The Best Type Of Meat To Use For Pot Roast
Many would agree that pot roast is an American classic. You can fix a fantastic pot roast with as little as four main ingredients or throw everything but the kitchen sink in the pot. To be honest, you almost have to really try to ruin a pot roast.
Such versatility and ease of preparation make pot roast ideal for busy families and cooks on the run who still want to prepare wholesome, homemade meals. Like most beef dishes, the secret to a tasty pot roast begins with the meat.
With steaks and other beef dishes you may look for the most heavily marbled and tenderest cuts of the cow, but pot roasts are a bit different. Because you cook them slowly and allow the meat to steep in its own juices, the tissue you typically avoid is just the ticket for adding extra flavor to your roast. Let's dive in a little deeper.
What is a pot roast
Pot roast could be considered more of a cooking style than an actual recipe or specific dish. A hunk of beef is placed in a closed container and allowed to simmer in its own juices until it's tender and almost falling apart. Most people add different aromatics and vegetables to the pot, but these are not a necessity. They are simply for added flavor, nutrition, and texture.
Part of the beauty of a pot roast is that there are so many ways of cooking one. Today, most people opt to cook a pot roast in a slow cooker, and realistically, this is probably the most foolproof method. However, oven-cooked pot roast was, and might still be, the gold standard, and yet a dutch oven and bed of coals will work just as well.
In short, if you slow-cook beef in its own juices, you are preparing a pot roast.
What to look for when buying a pot roast
What should you look for when shopping for meat for a pot roast? In a YouTube video from award-winning Cowboy Chef Kent Rollins, he advises looking for cuts of beef that come from the parts of the cow that do the most work. This means cuts from the back end of the animal. According to Rollins' website, his favorite cut is the bottom round, but there are many different types of roast that you can use to create delicious meals.
According to the National Beef Association, the best cuts for a roast starting at the cow's rear are the top, center, or bottom round roast. You will often find all these marketed as rump roasts. From there, we move to the fore shoulder area. While not as dense as the haunch, this area still provides plenty of muscle that is full of flavor. Chuck roast tends to be a bit pricier than the round sections, but when cooked properly it will literally fall apart.

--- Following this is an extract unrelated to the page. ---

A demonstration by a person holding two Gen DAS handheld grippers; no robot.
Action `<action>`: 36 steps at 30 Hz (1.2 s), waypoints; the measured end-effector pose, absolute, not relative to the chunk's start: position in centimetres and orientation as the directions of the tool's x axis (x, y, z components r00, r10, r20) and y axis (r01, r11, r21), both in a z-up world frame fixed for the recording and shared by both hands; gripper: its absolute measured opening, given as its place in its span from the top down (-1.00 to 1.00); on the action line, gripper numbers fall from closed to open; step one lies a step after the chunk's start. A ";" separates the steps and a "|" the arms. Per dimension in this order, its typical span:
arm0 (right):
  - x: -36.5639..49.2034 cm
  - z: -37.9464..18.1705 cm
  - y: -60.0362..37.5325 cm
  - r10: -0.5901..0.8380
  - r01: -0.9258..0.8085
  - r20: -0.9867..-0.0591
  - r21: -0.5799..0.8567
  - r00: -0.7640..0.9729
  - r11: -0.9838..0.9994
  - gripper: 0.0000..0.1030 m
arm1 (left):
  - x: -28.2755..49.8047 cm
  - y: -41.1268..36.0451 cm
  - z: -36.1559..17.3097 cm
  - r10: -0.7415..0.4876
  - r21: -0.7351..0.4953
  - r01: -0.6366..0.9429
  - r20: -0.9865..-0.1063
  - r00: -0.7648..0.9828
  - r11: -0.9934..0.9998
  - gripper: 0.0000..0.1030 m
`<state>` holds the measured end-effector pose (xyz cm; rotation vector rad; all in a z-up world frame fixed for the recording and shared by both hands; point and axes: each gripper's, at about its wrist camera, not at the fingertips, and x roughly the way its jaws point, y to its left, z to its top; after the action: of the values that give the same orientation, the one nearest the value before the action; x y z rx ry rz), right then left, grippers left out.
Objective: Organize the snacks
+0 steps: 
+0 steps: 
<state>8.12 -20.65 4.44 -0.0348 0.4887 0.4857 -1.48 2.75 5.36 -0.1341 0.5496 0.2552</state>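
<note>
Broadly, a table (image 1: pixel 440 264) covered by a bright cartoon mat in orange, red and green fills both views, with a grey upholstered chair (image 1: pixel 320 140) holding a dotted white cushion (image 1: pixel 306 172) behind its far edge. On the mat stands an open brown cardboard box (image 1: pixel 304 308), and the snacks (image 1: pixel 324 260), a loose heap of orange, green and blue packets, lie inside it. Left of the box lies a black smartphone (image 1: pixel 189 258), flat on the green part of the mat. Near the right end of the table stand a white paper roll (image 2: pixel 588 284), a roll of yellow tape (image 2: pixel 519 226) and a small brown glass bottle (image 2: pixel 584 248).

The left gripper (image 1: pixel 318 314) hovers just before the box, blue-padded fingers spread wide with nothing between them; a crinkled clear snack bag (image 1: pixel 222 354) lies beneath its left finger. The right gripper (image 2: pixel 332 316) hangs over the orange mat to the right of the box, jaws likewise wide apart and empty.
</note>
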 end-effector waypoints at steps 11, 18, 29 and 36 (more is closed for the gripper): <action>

Below the chuck section of beef is the brisket. You may think of this cut when Texas BBQ is on the menu but don't sell it short. The same characteristics that make it ideal for barbeque make it a fantastic cut of beef for pot roast recipes. And you shouldn't worry about the connective tissue. They will cook down and become tender in the same process they go through when you make homemade bone broth.